[Items from a data source]
────────────────
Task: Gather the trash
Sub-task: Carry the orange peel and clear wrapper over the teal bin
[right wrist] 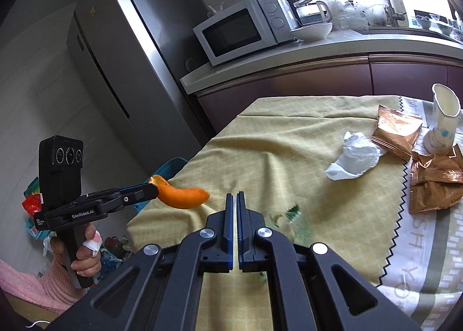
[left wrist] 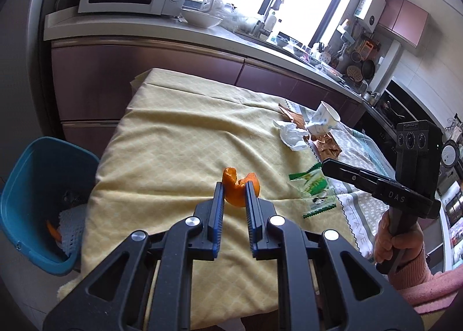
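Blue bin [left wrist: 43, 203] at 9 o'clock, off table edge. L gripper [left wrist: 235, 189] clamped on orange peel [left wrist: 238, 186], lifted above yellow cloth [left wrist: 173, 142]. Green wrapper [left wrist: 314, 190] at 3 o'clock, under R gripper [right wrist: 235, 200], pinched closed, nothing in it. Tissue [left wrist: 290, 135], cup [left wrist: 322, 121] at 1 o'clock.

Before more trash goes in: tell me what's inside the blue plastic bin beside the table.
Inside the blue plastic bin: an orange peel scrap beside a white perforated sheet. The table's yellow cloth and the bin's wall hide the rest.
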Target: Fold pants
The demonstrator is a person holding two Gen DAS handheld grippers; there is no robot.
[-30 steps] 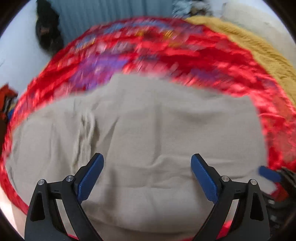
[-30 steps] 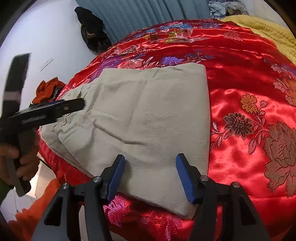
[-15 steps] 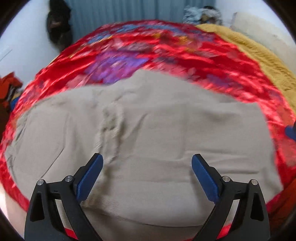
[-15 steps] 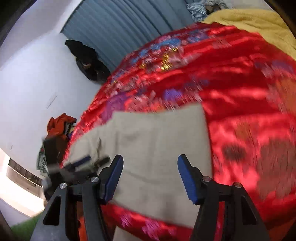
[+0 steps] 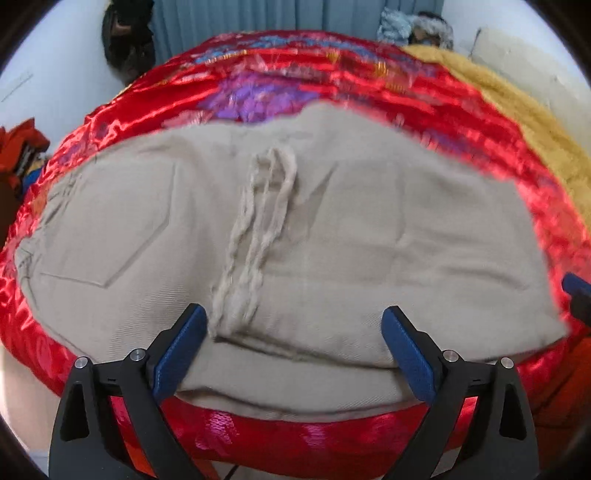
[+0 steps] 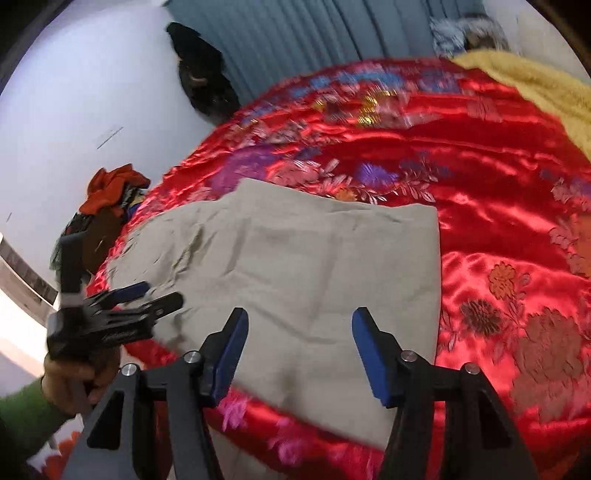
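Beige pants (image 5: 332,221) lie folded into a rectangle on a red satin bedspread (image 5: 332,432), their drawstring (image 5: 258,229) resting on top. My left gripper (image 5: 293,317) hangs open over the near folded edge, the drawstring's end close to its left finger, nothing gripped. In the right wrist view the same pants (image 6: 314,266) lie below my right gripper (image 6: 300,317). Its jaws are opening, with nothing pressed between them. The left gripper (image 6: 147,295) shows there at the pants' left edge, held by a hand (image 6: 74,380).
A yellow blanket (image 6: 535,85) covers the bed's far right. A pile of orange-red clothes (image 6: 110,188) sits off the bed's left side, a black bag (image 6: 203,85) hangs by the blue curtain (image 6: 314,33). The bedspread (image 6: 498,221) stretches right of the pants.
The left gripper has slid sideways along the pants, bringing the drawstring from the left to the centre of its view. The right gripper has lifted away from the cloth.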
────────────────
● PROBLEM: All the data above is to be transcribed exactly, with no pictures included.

● REPLY TO THE EXERCISE:
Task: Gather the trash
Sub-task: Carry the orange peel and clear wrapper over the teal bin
[right wrist] 
[left wrist] 
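Blue bin [left wrist: 43, 203] at 9 o'clock, off table edge. L gripper [left wrist: 235, 189] clamped on orange peel [left wrist: 238, 186], lifted above yellow cloth [left wrist: 173, 142]. Green wrapper [left wrist: 314, 190] at 3 o'clock, under R gripper [right wrist: 235, 200], pinched closed, nothing in it. Tissue [left wrist: 290, 135], cup [left wrist: 322, 121] at 1 o'clock.

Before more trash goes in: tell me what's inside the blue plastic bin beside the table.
Inside the blue plastic bin: an orange peel scrap beside a white perforated sheet. The table's yellow cloth and the bin's wall hide the rest.
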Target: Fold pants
The demonstrator is a person holding two Gen DAS handheld grippers; there is no robot.
[-30 steps] 
[-30 steps] 
[-15 steps] 
[-15 steps] 
[+0 steps] 
[+0 steps] 
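Beige pants (image 5: 332,221) lie folded into a rectangle on a red satin bedspread (image 5: 332,432), their drawstring (image 5: 258,229) resting on top. My left gripper (image 5: 293,317) hangs open over the near folded edge, the drawstring's end close to its left finger, nothing gripped. In the right wrist view the same pants (image 6: 314,266) lie below my right gripper (image 6: 300,317). Its jaws are opening, with nothing pressed between them. The left gripper (image 6: 147,295) shows there at the pants' left edge, held by a hand (image 6: 74,380).
A yellow blanket (image 6: 535,85) covers the bed's far right. A pile of orange-red clothes (image 6: 110,188) sits off the bed's left side, a black bag (image 6: 203,85) hangs by the blue curtain (image 6: 314,33). The bedspread (image 6: 498,221) stretches right of the pants.
The left gripper has slid sideways along the pants, bringing the drawstring from the left to the centre of its view. The right gripper has lifted away from the cloth.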

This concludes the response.